■ What you have to do ■
Would you restate the listing word for word, with the images omitted?

■ Data shown ■
● ● ●

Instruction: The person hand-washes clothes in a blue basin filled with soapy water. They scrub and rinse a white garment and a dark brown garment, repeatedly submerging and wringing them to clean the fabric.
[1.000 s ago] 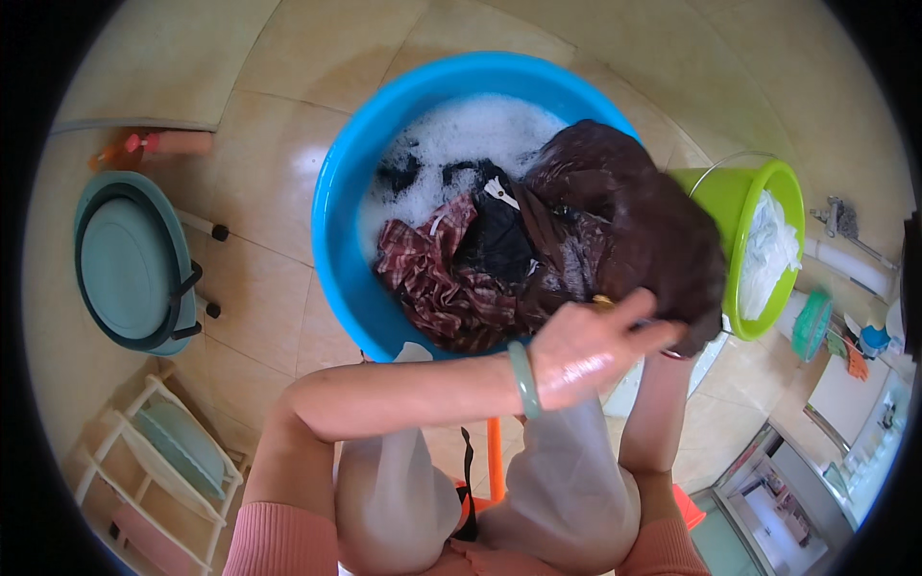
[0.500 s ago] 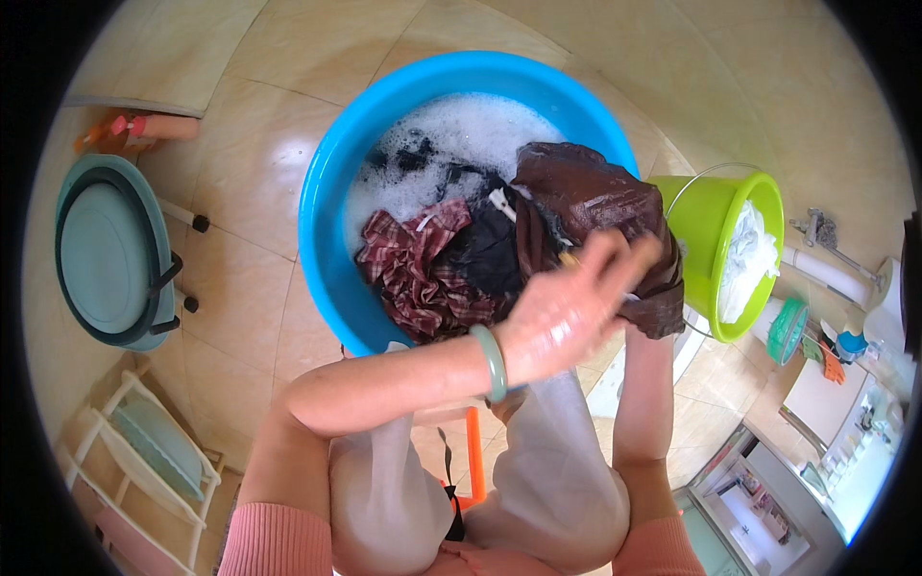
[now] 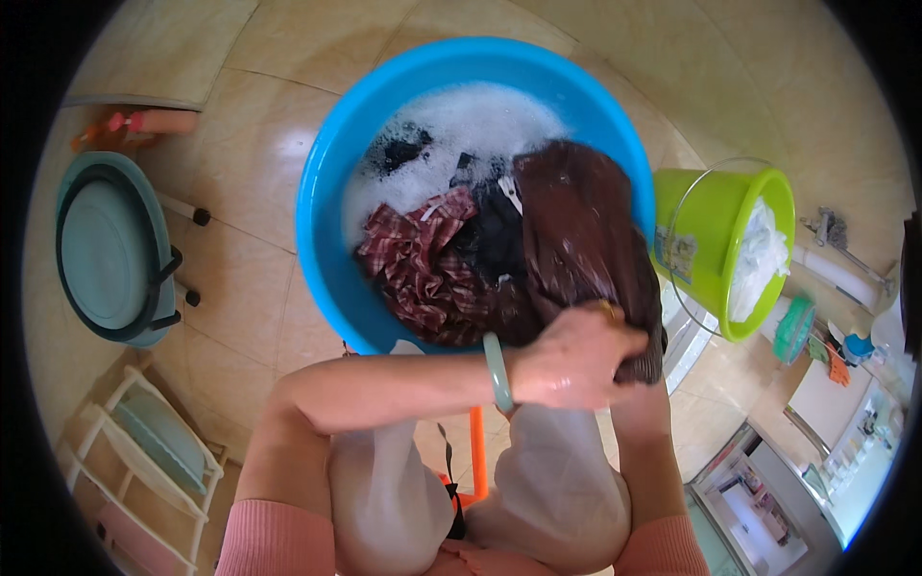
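A wet brown garment [image 3: 581,216] drapes over the right side of a blue basin [image 3: 327,259] of foamy water. My left hand [image 3: 576,360], with a pale green bangle on the wrist, is closed on the garment's near end, its fingers curled in the cloth. My right hand is covered by that same cloth; only its forearm [image 3: 642,418] shows below, so its fingers are hidden. Beside the brown garment in the basin lie a red plaid cloth [image 3: 418,264] and dark clothing [image 3: 490,230], partly under white suds [image 3: 480,110].
A green bucket [image 3: 706,235] with white cloth [image 3: 759,259] tilts at the basin's right. Teal basins [image 3: 106,250] stand at the left, near pink bottles [image 3: 163,122]. A white rack [image 3: 202,509] is at lower left, a shelf unit [image 3: 759,499] at lower right.
My left hand has come down from above the brown garment and closed on its near end. The garment now hangs longer and smoother toward me.
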A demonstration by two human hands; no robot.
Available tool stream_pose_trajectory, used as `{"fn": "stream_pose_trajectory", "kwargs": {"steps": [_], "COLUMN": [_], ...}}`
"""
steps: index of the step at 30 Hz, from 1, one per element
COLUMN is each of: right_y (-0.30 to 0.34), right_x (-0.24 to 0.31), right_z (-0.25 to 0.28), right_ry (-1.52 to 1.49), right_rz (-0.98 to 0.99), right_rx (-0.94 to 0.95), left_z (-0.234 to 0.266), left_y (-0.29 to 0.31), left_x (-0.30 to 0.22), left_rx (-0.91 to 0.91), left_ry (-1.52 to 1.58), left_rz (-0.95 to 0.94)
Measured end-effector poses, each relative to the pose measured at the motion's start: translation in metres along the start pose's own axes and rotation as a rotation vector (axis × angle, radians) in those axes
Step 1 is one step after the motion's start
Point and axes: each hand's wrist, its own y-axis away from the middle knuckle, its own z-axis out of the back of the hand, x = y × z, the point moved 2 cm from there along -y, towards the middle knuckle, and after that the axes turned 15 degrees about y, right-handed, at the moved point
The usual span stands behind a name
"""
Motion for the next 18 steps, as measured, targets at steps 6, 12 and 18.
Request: {"fn": "stream_pose_trajectory", "kwargs": {"steps": [6, 12, 18], "right_y": [0.076, 0.003, -0.031], "right_x": [0.025, 0.013, -0.011], "right_z": [0.045, 0.047, 0.021], "right_ry": [0.210, -0.638, -0.549], "right_rz": [-0.079, 0.152, 0.097], "right_rx": [0.101, 0.000, 0.036], "left_z": [0.003, 0.012, 0.015], "left_y": [-0.001, -0.003, -0.018], "left_x": [-0.016, -0.016, -0.005], "left_rx": [0.202, -0.157, -0.107], "left_ry": [0.017, -0.092, 0.224], "left_rz": [0.036, -0.264, 0.099]}}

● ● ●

■ Answer to this exercise ■
Instruction: The person hand-washes clothes in a blue basin filled with soapy water. They scrub and rinse a white garment and a dark brown garment, repeatedly submerging and wringing them to clean the fabric.
[1.000 s ago] 
[0.500 s ago] 
[now] 
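A wet brown garment [image 3: 581,216] drapes over the right side of a blue basin [image 3: 327,259] of foamy water. My left hand [image 3: 576,360], with a pale green bangle on the wrist, is closed on the garment's near end, its fingers curled in the cloth. My right hand is covered by that same cloth; only its forearm [image 3: 642,418] shows below, so its fingers are hidden. Beside the brown garment in the basin lie a red plaid cloth [image 3: 418,264] and dark clothing [image 3: 490,230], partly under white suds [image 3: 480,110].
A green bucket [image 3: 706,235] with white cloth [image 3: 759,259] tilts at the basin's right. Teal basins [image 3: 106,250] stand at the left, near pink bottles [image 3: 163,122]. A white rack [image 3: 202,509] is at lower left, a shelf unit [image 3: 759,499] at lower right.
My left hand has come down from above the brown garment and closed on its near end. The garment now hangs longer and smoother toward me.
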A demonstration by two human hands; no robot.
Available tool stream_pose_trajectory, used as `{"fn": "stream_pose_trajectory", "kwargs": {"steps": [_], "COLUMN": [_], ...}}`
"""
steps: index of the step at 30 Hz, from 1, one per element
COLUMN is each of: right_y (-0.30 to 0.34), right_x (-0.24 to 0.31), right_z (-0.25 to 0.28), right_ry (-1.52 to 1.49), right_rz (-0.98 to 0.99), right_rx (-0.94 to 0.95), left_z (-0.234 to 0.266), left_y (-0.29 to 0.31), left_x (-0.30 to 0.22), left_rx (-0.91 to 0.91), left_ry (-1.52 to 1.58), left_rz (-0.95 to 0.94)
Measured end-effector poses, each relative to the pose measured at the motion's start: translation in metres along the start pose's own axes and rotation as a rotation vector (axis × angle, radians) in those axes
Step 1 is one step after the motion's start
Point and axes: each hand's wrist, its own y-axis away from the middle knuckle, its own z-axis out of the back of the hand, x = y × z, the point moved 2 cm from there along -y, towards the middle knuckle, and after that the axes turned 15 degrees about y, right-handed, at the moved point
The usual span stands behind a name
"""
Motion for the next 18 steps, as measured, targets at steps 6, 12 and 18.
Request: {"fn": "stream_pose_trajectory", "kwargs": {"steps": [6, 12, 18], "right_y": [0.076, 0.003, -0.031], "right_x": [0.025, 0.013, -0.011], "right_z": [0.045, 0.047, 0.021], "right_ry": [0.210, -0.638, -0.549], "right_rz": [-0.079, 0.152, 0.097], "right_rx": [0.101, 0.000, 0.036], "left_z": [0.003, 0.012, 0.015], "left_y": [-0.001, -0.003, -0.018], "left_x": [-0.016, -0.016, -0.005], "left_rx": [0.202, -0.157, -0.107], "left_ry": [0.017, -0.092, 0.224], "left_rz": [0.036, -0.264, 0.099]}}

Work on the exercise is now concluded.